»»

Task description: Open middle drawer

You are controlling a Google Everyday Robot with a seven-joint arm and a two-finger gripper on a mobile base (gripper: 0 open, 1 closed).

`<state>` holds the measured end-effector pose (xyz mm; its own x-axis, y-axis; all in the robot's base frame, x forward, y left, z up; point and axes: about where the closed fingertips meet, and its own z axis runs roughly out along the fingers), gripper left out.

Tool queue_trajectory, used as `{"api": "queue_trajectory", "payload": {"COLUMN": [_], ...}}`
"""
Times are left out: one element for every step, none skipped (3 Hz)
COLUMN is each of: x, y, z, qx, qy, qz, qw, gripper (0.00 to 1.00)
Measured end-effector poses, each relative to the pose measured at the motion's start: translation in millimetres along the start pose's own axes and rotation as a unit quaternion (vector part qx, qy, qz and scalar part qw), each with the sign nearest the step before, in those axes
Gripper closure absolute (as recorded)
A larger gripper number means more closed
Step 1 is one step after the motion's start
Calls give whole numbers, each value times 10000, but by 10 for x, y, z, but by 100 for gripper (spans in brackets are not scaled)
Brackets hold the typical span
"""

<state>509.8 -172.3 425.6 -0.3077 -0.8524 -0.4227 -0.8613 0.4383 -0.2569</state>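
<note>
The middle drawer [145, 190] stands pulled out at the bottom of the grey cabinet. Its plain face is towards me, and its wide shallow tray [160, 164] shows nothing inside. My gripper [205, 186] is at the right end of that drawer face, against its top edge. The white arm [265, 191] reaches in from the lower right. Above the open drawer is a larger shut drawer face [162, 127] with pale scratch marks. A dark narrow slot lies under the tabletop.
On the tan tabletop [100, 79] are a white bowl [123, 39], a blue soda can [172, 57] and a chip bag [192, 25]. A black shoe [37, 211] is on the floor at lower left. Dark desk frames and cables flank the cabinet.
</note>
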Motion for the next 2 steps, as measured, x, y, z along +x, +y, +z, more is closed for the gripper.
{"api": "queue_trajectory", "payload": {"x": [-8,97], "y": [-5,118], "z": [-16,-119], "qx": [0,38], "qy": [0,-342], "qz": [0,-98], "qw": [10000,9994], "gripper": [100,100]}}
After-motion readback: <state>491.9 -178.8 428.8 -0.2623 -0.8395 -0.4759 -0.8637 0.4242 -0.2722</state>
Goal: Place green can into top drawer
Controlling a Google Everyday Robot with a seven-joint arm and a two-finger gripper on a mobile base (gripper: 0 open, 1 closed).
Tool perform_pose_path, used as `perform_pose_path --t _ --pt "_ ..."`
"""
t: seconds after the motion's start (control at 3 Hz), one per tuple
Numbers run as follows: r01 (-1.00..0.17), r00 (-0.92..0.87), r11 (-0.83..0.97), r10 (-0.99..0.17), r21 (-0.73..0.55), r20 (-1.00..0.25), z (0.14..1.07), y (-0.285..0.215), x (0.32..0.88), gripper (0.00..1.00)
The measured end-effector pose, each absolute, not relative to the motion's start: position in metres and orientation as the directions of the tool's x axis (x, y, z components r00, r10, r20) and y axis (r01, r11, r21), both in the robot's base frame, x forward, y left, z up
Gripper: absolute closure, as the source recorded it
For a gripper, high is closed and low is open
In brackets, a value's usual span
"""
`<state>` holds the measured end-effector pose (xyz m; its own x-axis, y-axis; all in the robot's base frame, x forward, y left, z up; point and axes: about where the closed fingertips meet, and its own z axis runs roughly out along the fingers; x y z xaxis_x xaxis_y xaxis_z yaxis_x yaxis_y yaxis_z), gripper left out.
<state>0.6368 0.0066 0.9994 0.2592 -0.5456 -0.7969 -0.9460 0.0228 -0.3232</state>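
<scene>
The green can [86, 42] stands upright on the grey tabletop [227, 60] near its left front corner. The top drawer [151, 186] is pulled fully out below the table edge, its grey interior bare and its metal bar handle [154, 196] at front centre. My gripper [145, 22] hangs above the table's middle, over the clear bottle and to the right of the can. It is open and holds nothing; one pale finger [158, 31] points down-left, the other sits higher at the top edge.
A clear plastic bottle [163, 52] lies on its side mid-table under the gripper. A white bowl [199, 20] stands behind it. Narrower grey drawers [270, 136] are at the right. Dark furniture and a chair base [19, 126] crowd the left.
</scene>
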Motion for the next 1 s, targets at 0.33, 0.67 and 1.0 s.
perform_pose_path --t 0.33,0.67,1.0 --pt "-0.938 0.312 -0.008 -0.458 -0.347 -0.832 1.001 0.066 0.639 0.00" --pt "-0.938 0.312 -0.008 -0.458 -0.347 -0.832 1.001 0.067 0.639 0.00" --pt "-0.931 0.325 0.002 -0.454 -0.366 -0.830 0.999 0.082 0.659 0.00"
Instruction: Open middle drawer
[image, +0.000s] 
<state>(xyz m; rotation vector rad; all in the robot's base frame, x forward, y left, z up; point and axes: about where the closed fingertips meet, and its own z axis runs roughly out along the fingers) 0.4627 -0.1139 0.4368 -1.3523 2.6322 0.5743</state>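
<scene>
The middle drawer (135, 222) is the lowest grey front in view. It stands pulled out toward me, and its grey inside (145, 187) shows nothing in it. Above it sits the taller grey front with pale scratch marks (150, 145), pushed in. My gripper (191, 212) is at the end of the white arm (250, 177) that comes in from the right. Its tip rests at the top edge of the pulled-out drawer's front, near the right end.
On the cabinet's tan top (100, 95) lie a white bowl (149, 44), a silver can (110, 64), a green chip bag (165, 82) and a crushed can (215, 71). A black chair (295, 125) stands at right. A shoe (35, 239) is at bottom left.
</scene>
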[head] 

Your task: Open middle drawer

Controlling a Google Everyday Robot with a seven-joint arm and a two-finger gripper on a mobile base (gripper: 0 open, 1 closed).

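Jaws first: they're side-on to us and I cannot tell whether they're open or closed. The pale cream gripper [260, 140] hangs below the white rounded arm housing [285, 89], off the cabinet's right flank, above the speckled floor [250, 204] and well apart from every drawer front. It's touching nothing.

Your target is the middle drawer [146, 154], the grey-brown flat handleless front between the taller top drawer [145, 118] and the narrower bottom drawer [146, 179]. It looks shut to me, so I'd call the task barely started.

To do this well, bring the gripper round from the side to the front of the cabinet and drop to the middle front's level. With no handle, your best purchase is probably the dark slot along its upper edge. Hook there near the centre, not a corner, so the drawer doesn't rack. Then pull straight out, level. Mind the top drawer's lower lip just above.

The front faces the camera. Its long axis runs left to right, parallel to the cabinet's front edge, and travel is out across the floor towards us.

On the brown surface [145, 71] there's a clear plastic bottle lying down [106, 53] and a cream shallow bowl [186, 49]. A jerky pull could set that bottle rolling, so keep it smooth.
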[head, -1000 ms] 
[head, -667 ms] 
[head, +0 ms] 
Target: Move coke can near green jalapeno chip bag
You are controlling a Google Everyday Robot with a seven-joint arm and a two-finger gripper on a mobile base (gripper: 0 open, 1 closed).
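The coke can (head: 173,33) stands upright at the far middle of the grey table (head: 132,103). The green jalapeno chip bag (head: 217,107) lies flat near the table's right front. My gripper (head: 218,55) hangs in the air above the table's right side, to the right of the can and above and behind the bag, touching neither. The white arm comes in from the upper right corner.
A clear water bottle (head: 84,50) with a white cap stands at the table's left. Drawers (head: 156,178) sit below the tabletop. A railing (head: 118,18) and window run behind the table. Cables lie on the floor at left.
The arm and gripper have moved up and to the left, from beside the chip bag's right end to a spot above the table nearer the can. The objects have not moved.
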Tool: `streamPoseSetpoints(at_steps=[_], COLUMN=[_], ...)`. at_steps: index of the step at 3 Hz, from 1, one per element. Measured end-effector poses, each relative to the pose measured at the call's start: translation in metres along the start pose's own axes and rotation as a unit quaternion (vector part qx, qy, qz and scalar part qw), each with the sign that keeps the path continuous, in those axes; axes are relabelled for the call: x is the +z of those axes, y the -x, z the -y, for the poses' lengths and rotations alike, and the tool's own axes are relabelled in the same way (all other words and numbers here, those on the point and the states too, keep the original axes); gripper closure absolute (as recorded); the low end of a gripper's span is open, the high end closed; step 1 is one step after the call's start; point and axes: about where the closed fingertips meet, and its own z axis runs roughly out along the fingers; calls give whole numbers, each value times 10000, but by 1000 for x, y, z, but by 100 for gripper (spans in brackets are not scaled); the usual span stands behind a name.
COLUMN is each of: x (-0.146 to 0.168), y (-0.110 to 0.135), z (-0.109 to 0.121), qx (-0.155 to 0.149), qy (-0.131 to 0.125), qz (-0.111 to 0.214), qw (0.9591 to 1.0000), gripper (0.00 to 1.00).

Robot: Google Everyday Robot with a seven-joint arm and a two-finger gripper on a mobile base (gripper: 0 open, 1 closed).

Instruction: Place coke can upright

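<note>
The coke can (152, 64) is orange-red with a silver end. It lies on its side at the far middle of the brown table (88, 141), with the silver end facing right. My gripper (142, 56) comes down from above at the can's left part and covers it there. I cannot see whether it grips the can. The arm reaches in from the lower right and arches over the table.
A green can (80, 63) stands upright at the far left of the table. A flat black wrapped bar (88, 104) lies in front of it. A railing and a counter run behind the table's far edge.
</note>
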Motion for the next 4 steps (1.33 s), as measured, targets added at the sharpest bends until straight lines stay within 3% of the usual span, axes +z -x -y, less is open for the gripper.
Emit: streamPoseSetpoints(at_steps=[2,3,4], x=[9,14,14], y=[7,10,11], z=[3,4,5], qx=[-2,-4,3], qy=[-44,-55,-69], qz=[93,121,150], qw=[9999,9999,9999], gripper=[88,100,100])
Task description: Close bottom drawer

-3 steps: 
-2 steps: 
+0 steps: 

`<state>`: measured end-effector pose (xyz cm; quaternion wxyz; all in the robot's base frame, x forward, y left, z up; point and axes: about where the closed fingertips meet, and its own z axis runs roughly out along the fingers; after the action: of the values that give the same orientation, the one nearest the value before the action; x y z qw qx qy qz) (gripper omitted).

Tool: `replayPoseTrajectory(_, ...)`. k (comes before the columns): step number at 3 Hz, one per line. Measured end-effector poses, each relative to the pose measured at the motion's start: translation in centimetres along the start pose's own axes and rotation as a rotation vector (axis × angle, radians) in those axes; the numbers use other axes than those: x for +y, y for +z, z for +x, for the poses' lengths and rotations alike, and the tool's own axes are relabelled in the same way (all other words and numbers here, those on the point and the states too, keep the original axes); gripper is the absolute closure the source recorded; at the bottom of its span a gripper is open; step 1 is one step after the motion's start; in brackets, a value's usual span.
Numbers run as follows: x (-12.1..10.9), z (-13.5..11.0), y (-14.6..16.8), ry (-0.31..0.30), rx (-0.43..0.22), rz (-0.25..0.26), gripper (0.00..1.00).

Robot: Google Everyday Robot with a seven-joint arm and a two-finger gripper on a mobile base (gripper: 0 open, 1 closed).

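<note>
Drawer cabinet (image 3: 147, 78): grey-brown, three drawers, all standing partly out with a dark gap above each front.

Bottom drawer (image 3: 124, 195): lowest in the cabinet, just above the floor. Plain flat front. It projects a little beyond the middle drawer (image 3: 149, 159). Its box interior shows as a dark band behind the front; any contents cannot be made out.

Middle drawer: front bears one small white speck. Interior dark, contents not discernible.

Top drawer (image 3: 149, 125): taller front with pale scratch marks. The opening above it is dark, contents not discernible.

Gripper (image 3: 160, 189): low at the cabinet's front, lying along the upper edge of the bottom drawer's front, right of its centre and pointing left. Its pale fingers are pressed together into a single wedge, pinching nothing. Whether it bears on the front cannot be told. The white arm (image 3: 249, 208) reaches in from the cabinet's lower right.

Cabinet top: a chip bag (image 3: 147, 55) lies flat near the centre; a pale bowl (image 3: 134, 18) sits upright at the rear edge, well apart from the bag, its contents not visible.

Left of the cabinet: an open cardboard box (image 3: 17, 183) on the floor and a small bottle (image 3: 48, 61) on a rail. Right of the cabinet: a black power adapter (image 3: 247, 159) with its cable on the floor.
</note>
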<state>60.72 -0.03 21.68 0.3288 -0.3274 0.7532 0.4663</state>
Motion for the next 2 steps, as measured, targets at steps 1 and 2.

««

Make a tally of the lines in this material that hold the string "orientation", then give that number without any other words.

2